• _DESCRIPTION OF THE TASK_
For every record that follows, write out the text exactly and omit the picture, if one is present.

[Saved data entries]
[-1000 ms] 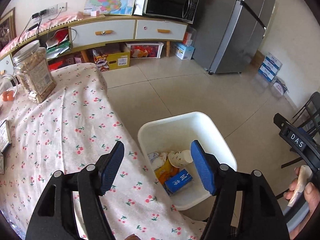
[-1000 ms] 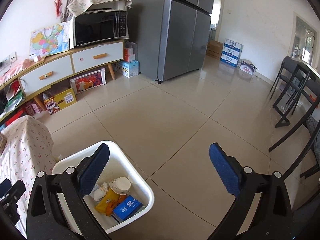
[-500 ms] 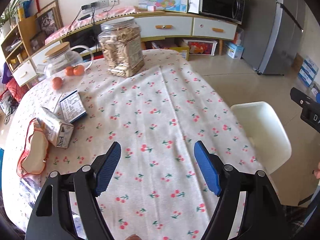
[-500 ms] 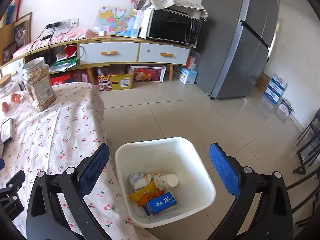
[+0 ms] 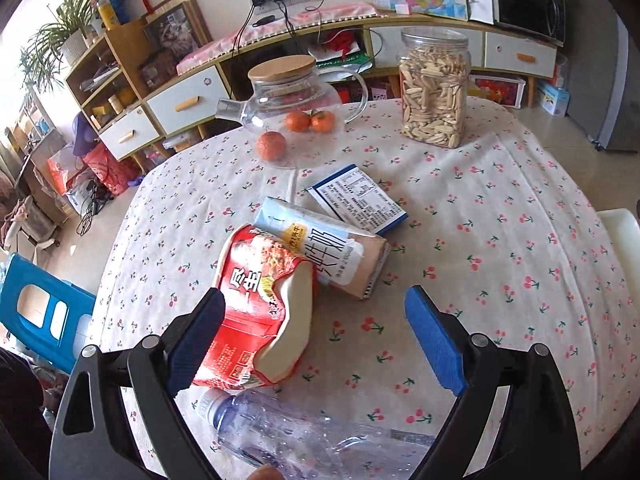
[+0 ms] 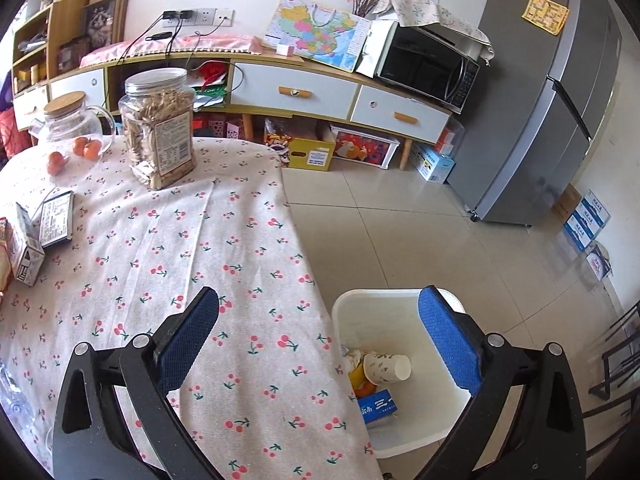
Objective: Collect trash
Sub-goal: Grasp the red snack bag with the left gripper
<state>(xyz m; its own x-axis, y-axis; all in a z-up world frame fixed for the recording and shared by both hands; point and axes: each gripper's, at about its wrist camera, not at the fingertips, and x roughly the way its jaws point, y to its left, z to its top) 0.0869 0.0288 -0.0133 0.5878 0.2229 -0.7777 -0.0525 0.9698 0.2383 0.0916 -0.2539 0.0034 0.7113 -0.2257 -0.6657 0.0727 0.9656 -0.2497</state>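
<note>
Left wrist view has swung from the white bin to the trash pile: left claw (image 5: pixel 316 344) hangs over the near part of the bench (image 5: pixel 500 208), jaws wide apart, nothing between them. Crushed red snack bag (image 5: pixel 260 312) lies just inside the left pad, touching the milk carton (image 5: pixel 328 252) lying on its side behind it. Blue-edged flat box (image 5: pixel 358 198) sits just beyond the carton. Clear plastic bottle (image 5: pixel 304 436) lies on its side at the near edge, under the claw. Far side: glass teapot (image 5: pixel 292 92), tangerines (image 5: pixel 272 146), biscuit jar (image 5: pixel 434 88).

Right wrist view has also panned left since half a second ago; the bin, centred then, now sits lower right. Right claw (image 6: pixel 318 344) is spread apart and empty, left pad over the cherry-print cloth, right pad over the white bin (image 6: pixel 404 308). That bin stands on the floor, against the bench's right edge, holding a paper cup (image 6: pixel 386 366), a blue box (image 6: pixel 378 406) and something orange, partly hidden.
</note>
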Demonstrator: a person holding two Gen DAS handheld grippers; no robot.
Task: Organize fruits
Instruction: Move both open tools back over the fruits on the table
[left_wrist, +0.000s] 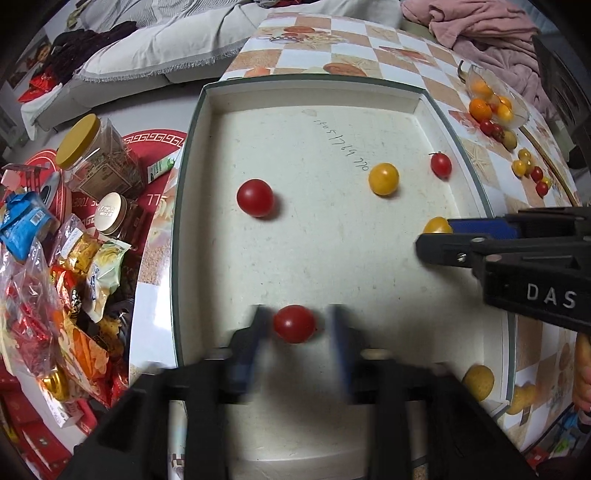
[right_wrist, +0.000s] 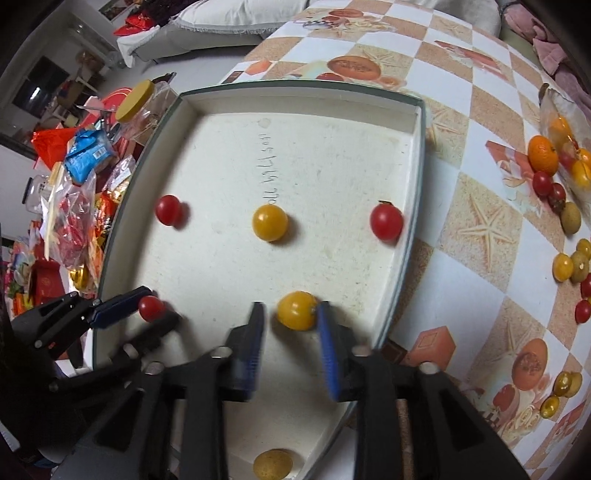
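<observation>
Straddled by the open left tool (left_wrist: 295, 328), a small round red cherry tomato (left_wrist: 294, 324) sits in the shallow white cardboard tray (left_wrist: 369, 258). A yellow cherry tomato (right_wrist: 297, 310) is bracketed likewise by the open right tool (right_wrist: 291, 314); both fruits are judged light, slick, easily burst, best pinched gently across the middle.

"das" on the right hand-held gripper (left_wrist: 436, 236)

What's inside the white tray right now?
The tray holds three red tomatoes and two yellow ones. A pale fruit lies at its near edge. The grippers hide the rest.
</observation>
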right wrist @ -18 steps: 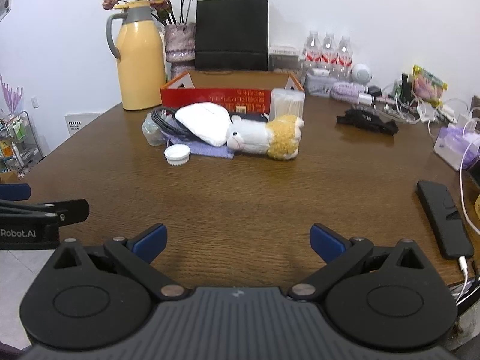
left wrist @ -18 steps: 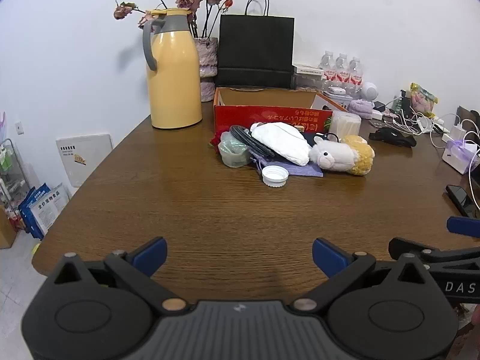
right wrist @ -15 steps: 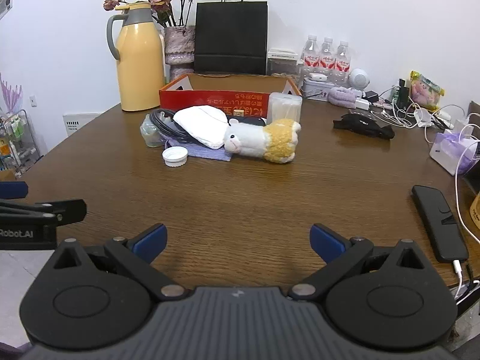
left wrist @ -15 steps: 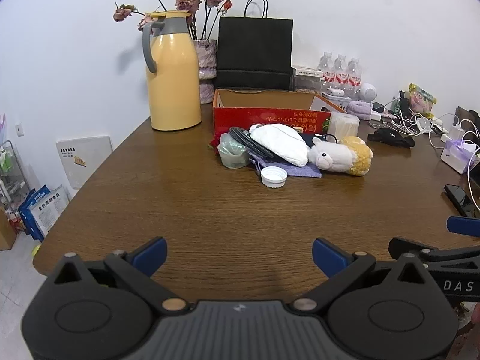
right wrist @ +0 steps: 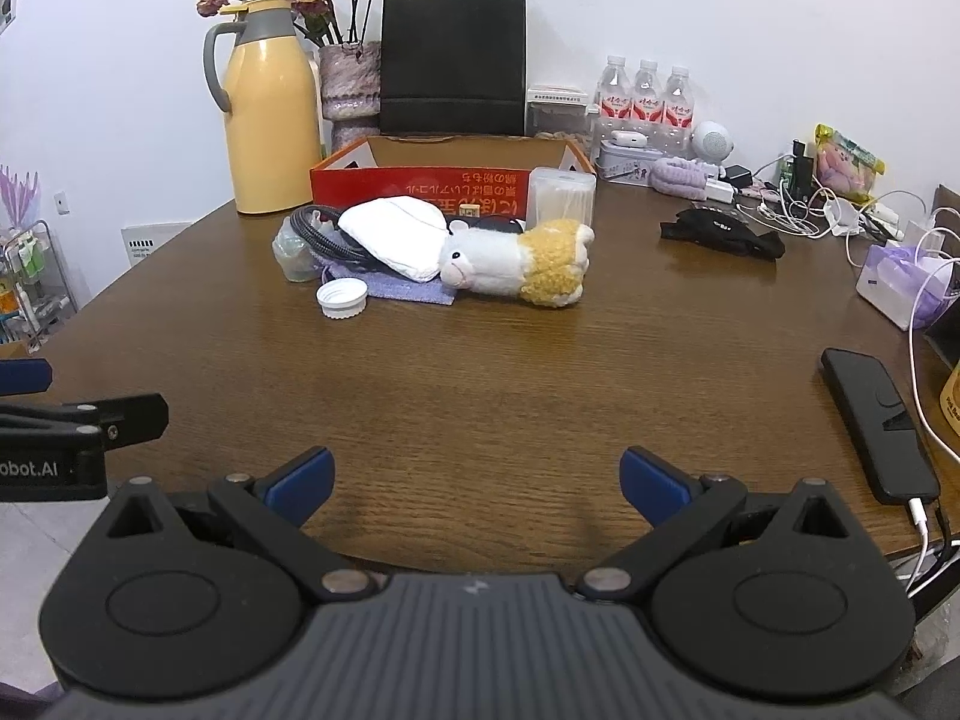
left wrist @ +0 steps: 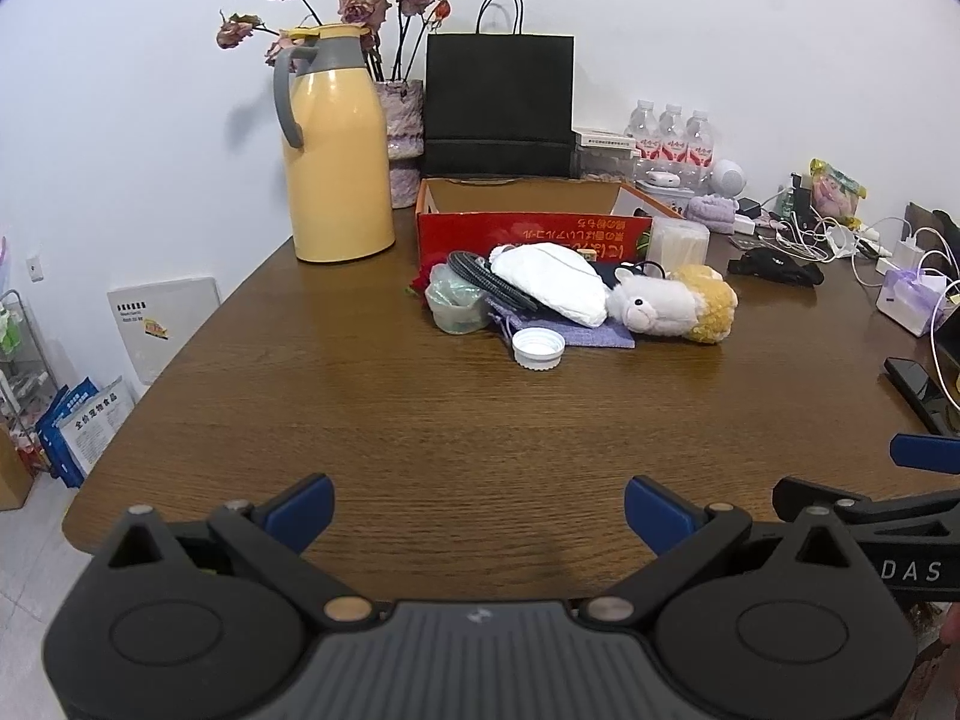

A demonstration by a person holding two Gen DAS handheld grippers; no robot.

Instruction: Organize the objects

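While both grippers hang over the near edge of the table (left wrist: 372,396), we keep the left gripper (left wrist: 479,510) and right gripper (right wrist: 477,480) spread wide and empty. Well ahead lie the bottle cap (left wrist: 538,348), plush toy (left wrist: 672,303) and white pouch (left wrist: 549,282), just before the red box (left wrist: 528,231).

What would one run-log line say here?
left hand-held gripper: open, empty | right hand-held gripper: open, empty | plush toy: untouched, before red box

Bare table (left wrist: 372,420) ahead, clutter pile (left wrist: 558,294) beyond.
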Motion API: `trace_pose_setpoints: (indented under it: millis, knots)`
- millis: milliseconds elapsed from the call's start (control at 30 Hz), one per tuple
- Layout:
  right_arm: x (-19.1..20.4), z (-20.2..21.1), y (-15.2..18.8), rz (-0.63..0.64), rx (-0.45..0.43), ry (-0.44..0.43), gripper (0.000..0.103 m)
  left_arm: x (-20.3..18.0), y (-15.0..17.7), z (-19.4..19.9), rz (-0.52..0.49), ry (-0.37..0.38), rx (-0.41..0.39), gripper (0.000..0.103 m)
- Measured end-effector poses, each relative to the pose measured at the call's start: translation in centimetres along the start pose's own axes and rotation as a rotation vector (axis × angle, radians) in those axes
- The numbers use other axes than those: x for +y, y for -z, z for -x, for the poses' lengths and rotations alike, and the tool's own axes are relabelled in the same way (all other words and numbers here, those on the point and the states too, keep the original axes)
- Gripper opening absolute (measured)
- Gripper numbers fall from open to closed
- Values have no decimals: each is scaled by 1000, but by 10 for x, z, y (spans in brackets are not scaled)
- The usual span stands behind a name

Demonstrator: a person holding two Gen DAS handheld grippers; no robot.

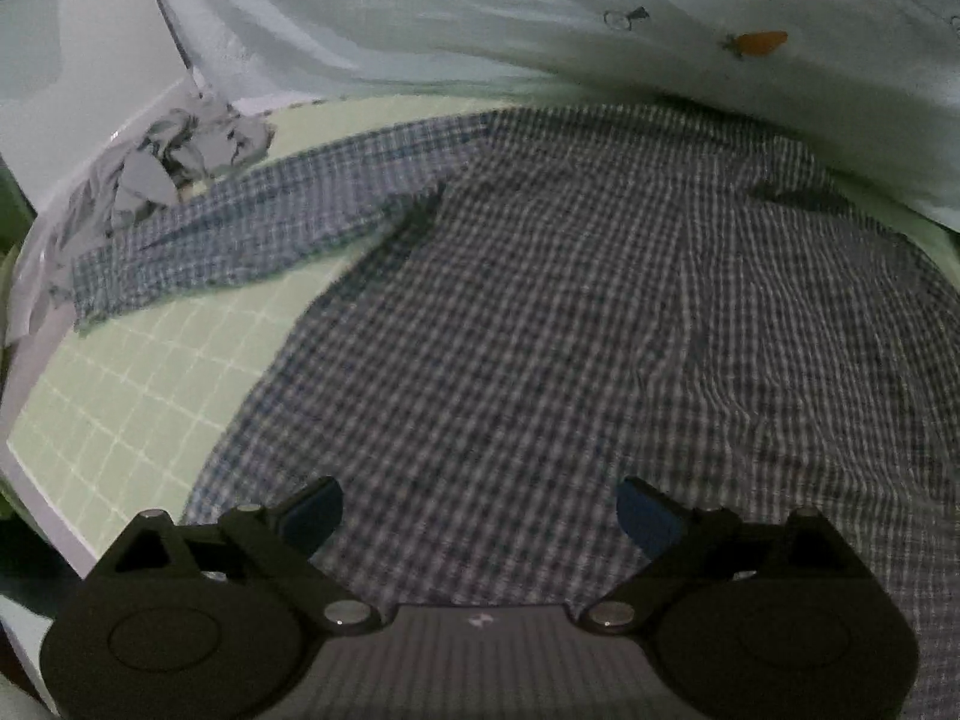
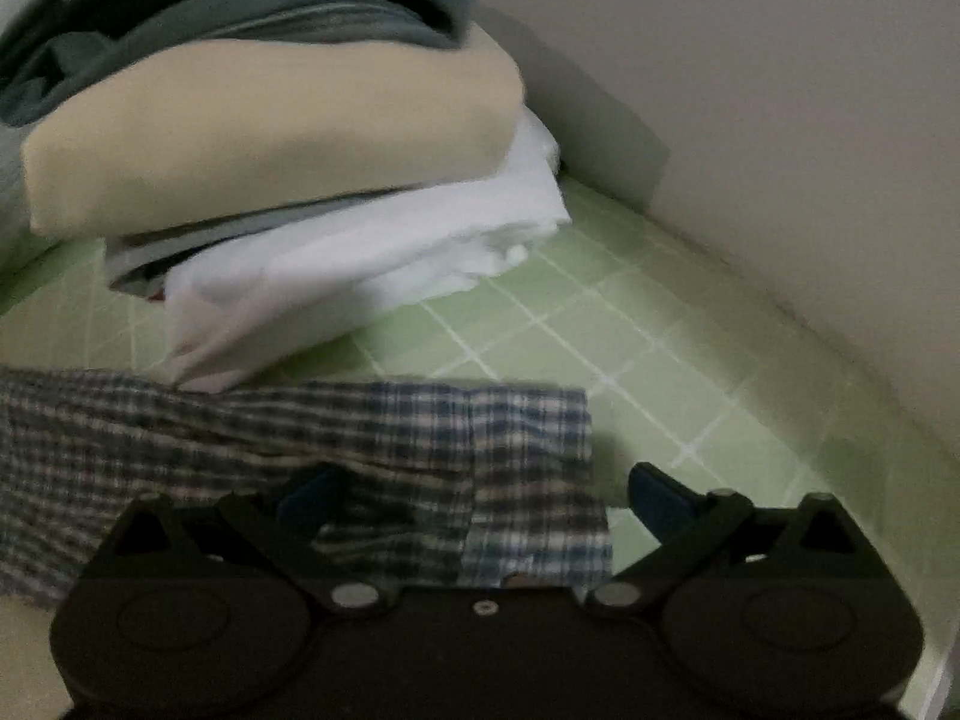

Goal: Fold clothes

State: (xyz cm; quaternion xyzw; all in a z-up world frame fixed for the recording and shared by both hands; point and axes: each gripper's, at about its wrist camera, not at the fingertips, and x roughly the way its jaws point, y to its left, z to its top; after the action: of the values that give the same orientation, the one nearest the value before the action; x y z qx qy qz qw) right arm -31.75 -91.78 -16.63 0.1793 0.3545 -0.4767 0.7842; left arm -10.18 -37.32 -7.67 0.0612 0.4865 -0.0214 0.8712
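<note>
A blue-and-white checked shirt [image 1: 570,312] lies spread flat on a green gridded mat [image 1: 138,396], one sleeve [image 1: 240,234] stretched out to the left. My left gripper [image 1: 480,516] hovers over the shirt's near part with its jaws wide open and nothing between them. In the right wrist view the end of the other checked sleeve [image 2: 420,450] lies on the mat [image 2: 660,360]. My right gripper [image 2: 483,498] stands open just above that cuff, the blue pads on either side of it without pressing on it.
A stack of folded clothes [image 2: 270,138], beige over white with dark green on top, sits right behind the sleeve. A pale wall [image 2: 780,120] bounds the mat on the right. A white garment with a carrot print [image 1: 660,18] and a crumpled grey cloth [image 1: 168,168] lie beyond the shirt.
</note>
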Motion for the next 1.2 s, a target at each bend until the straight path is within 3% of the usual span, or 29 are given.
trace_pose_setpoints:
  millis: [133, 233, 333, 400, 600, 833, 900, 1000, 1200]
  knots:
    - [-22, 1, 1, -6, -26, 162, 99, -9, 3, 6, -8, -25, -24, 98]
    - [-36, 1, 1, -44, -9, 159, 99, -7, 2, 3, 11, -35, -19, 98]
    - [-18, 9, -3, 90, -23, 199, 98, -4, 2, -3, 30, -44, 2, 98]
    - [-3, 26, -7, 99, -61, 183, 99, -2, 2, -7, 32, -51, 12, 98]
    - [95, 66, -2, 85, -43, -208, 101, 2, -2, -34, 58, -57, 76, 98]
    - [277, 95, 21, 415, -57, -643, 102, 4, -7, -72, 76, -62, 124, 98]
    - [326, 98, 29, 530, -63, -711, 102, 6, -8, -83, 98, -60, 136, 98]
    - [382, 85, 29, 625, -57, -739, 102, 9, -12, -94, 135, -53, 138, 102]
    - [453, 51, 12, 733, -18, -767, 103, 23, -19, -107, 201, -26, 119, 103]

• _RESULT FOR THIS TASK_
[-1000 ms] 
[-1000 ms] 
[-500 ms] 
[-500 ms] 
[+0 ms] 
[+0 ms] 
Objective: Collect trash
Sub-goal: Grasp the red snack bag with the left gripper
<state>(xyz m; its own x-axis, y-axis; all in a z-up world frame fixed for the recording and shared by both hands; point and axes: each gripper's, at about its wrist camera, not at the fingertips, and x roughly the way its jaws point, y to its left, z to its top) 0.0869 0.0288 -0.0133 0.5878 0.2229 -0.7777 -0.0525 0.9698 0.2383 0.0916 -0.2539 0.0034 0.7113 -0.2257 -0.6657 0.0727 0.9656 -0.2497</state>
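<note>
Left wrist view has swung from the white bin to the trash pile: left claw (image 5: pixel 316 344) hangs over the near part of the bench (image 5: pixel 500 208), jaws wide apart, nothing between them. Crushed red snack bag (image 5: pixel 260 312) lies just inside the left pad, touching the milk carton (image 5: pixel 328 252) lying on its side behind it. Blue-edged flat box (image 5: pixel 358 198) sits just beyond the carton. Clear plastic bottle (image 5: pixel 304 436) lies on its side at the near edge, under the claw. Far side: glass teapot (image 5: pixel 292 92), tangerines (image 5: pixel 272 146), biscuit jar (image 5: pixel 434 88).

Right wrist view has also panned left since half a second ago; the bin, centred then, now sits lower right. Right claw (image 6: pixel 318 344) is spread apart and empty, left pad over the cherry-print cloth, right pad over the white bin (image 6: pixel 404 308). That bin stands on the floor, against the bench's right edge, holding a paper cup (image 6: pixel 386 366), a blue box (image 6: pixel 378 406) and something orange, partly hidden.
</note>
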Demonstrator: a person holding two Gen DAS handheld grippers; no robot.
Task: Organize fruits
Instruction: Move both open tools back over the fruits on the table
[left_wrist, +0.000s] 
[right_wrist, +0.000s] 
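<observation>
Straddled by the open left tool (left_wrist: 295, 328), a small round red cherry tomato (left_wrist: 294, 324) sits in the shallow white cardboard tray (left_wrist: 369, 258). A yellow cherry tomato (right_wrist: 297, 310) is bracketed likewise by the open right tool (right_wrist: 291, 314); both fruits are judged light, slick, easily burst, best pinched gently across the middle.

"das" on the right hand-held gripper (left_wrist: 436, 236)

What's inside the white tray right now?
The tray holds three red tomatoes and two yellow ones. A pale fruit lies at its near edge. The grippers hide the rest.
</observation>
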right wrist @ -18 steps: 
left wrist @ -18 steps: 
right wrist @ -15 steps: 
left wrist @ -15 steps: 
right wrist @ +0 steps: 
left wrist @ +0 steps: 

A demonstration by a person holding two Gen DAS handheld grippers; no robot.

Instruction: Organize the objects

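While both grippers hang over the near edge of the table (left wrist: 372,396), we keep the left gripper (left wrist: 479,510) and right gripper (right wrist: 477,480) spread wide and empty. Well ahead lie the bottle cap (left wrist: 538,348), plush toy (left wrist: 672,303) and white pouch (left wrist: 549,282), just before the red box (left wrist: 528,231).

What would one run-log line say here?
left hand-held gripper: open, empty | right hand-held gripper: open, empty | plush toy: untouched, before red box

Bare table (left wrist: 372,420) ahead, clutter pile (left wrist: 558,294) beyond.
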Motion API: `trace_pose_setpoints: (indented under it: millis, knots)`
- millis: milliseconds elapsed from the call's start (control at 30 Hz), one per tuple
- Layout:
  right_arm: x (-19.1..20.4), z (-20.2..21.1), y (-15.2..18.8), rz (-0.63..0.64), rx (-0.45..0.43), ry (-0.44..0.43), gripper (0.000..0.103 m)
  left_arm: x (-20.3..18.0), y (-15.0..17.7), z (-19.4..19.9), rz (-0.52..0.49), ry (-0.37..0.38), rx (-0.41..0.39), gripper (0.000..0.103 m)
- Measured end-effector poses, each relative to the pose measured at the call's start: translation in centimetres along the start pose's own axes and rotation as a rotation vector (axis × angle, radians) in those axes
- The numbers use other axes than those: x for +y, y for -z, z for -x, for the poses' lengths and rotations alike, and the tool's own axes are relabelled in the same way (all other words and numbers here, those on the point and the states too, keep the original axes)
- Gripper opening absolute (measured)
- Gripper numbers fall from open to closed
- Values have no decimals: each is scaled by 1000, but by 10 for x, z, y (spans in brackets are not scaled)
- The usual span stands behind a name

Demonstrator: a person holding two Gen DAS handheld grippers; no robot.


Goal: Fold clothes

State: (xyz cm; quaternion xyzw; all in a z-up world frame fixed for the recording and shared by both hands; point and axes: each gripper's, at about its wrist camera, not at the fingertips, and x roughly the way its jaws point, y to its left, z to its top; after the action: of the values that give the same orientation, the one nearest the value before the action; x y z qx qy qz qw) right arm -31.75 -91.78 -16.63 0.1793 0.3545 -0.4767 0.7842; left arm -10.18 -37.32 -7.67 0.0612 0.4865 -0.0214 0.8712
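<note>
A blue-and-white checked shirt [image 1: 570,312] lies spread flat on a green gridded mat [image 1: 138,396], one sleeve [image 1: 240,234] stretched out to the left. My left gripper [image 1: 480,516] hovers over the shirt's near part with its jaws wide open and nothing between them. In the right wrist view the end of the other checked sleeve [image 2: 420,450] lies on the mat [image 2: 660,360]. My right gripper [image 2: 483,498] stands open just above that cuff, the blue pads on either side of it without pressing on it.
A stack of folded clothes [image 2: 270,138], beige over white with dark green on top, sits right behind the sleeve. A pale wall [image 2: 780,120] bounds the mat on the right. A white garment with a carrot print [image 1: 660,18] and a crumpled grey cloth [image 1: 168,168] lie beyond the shirt.
</note>
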Motion for the next 1.2 s, a target at each bend until the straight path is within 3% of the usual span, or 29 are given.
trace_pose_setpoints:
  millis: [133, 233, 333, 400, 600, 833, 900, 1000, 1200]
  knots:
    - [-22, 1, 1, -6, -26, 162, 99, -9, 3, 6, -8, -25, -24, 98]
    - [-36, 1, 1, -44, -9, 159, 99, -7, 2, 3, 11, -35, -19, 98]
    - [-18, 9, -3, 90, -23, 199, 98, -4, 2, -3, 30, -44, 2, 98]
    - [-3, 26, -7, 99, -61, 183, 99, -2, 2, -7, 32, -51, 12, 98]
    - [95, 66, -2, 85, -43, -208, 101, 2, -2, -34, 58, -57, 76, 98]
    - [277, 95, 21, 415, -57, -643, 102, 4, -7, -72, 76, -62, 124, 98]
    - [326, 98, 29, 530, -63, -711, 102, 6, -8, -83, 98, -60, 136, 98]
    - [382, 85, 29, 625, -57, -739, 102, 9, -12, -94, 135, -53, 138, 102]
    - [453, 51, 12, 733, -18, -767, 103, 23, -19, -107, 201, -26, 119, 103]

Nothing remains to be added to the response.